▶ What the task requires
Copy each line containing the word "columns" from the records that follow, please.

▶ The data
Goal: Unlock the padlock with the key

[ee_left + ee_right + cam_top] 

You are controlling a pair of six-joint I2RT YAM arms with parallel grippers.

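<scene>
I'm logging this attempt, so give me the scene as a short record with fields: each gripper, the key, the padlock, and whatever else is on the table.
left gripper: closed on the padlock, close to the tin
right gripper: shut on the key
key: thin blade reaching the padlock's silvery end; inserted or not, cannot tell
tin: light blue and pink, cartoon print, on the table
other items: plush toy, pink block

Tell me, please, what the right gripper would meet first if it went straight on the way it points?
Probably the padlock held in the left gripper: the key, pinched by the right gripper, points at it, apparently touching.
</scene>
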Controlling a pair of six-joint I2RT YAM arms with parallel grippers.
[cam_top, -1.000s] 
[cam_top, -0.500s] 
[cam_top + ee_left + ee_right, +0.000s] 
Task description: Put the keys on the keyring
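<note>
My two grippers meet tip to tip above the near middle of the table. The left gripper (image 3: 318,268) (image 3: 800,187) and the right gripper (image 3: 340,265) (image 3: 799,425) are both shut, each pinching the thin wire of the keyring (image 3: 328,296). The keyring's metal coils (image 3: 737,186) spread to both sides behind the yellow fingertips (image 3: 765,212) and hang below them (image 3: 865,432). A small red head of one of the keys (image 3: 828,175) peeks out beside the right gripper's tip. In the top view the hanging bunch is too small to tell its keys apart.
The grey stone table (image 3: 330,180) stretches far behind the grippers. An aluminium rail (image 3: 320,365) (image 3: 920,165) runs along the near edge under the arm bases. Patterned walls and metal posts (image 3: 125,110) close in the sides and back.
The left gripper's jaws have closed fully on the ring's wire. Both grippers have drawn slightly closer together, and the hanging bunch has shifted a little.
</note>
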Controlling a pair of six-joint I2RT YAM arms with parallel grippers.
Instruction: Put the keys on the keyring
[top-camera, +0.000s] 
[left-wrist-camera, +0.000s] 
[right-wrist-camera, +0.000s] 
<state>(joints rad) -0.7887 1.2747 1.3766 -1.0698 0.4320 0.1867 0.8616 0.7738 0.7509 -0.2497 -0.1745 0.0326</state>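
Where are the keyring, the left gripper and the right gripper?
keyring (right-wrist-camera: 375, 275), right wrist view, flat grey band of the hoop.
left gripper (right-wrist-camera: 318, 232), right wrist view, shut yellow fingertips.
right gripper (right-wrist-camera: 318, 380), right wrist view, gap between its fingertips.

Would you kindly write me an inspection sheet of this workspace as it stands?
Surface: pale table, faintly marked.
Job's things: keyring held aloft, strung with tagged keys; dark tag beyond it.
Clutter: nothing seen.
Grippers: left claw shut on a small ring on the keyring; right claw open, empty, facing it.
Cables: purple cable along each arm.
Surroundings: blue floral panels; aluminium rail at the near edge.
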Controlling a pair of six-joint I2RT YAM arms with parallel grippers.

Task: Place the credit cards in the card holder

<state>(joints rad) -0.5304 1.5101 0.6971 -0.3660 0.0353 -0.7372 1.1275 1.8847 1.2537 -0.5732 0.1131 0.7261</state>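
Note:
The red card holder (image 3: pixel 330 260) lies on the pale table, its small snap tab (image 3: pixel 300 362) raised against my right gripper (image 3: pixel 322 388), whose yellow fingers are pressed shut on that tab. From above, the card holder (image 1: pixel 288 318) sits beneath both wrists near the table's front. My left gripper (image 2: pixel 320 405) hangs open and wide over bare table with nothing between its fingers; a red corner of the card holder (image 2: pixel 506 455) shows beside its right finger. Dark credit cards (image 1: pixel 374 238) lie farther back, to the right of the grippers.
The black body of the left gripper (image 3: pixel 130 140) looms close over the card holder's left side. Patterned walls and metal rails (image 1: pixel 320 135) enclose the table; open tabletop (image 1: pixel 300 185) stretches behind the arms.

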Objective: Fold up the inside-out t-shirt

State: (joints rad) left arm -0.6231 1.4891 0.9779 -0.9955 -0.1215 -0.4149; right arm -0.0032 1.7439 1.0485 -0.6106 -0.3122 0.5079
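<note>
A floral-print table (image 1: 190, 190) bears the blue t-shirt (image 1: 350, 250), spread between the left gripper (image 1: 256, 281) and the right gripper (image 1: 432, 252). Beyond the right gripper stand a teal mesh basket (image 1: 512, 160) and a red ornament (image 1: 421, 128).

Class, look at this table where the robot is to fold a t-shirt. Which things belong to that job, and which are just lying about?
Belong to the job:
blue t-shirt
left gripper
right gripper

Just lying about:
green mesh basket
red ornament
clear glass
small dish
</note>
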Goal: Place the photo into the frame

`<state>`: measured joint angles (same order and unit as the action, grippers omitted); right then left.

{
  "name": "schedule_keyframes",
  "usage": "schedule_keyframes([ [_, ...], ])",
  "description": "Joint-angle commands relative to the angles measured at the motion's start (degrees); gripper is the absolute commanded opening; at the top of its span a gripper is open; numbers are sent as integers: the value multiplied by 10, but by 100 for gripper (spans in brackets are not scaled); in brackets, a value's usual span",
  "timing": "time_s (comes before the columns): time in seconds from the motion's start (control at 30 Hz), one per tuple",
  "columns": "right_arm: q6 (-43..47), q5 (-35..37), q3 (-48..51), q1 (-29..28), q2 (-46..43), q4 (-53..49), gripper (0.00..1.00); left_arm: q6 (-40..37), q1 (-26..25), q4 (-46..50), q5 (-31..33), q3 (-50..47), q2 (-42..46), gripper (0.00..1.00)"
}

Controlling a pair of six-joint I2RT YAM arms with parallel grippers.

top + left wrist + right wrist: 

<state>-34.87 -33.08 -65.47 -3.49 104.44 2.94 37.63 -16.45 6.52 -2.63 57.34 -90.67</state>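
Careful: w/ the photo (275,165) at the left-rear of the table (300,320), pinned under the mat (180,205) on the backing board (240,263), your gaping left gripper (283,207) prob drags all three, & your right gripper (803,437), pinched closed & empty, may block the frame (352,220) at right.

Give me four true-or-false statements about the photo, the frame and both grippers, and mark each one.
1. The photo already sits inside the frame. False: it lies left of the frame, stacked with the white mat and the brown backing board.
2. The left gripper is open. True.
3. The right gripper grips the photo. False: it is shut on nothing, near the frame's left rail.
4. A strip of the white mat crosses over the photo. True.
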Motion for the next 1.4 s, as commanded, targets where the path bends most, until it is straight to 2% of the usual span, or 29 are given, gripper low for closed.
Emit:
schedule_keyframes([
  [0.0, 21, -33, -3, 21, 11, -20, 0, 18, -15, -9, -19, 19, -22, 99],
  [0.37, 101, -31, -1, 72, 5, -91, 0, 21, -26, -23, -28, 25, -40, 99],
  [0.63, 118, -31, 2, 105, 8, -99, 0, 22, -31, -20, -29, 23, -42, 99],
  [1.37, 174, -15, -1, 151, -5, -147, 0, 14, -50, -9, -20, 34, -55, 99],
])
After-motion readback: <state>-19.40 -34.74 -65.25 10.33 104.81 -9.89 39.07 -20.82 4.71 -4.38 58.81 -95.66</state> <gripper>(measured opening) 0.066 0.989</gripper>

▶ The answer
  "timing": "time_s (comes before the columns): time in seconds from the motion's start (control at 30 Hz), one per tuple",
  "columns": "right_arm: q6 (-43..47), q5 (-35..37), q3 (-48..51), q1 (-29..28), q2 (-46..43), q4 (-53..49), gripper (0.00..1.00); left_arm: q6 (-40..37), q1 (-26..25), q4 (-46..50), q5 (-31..33), q3 (-50..47), q2 (-42..46), gripper (0.00..1.00)"

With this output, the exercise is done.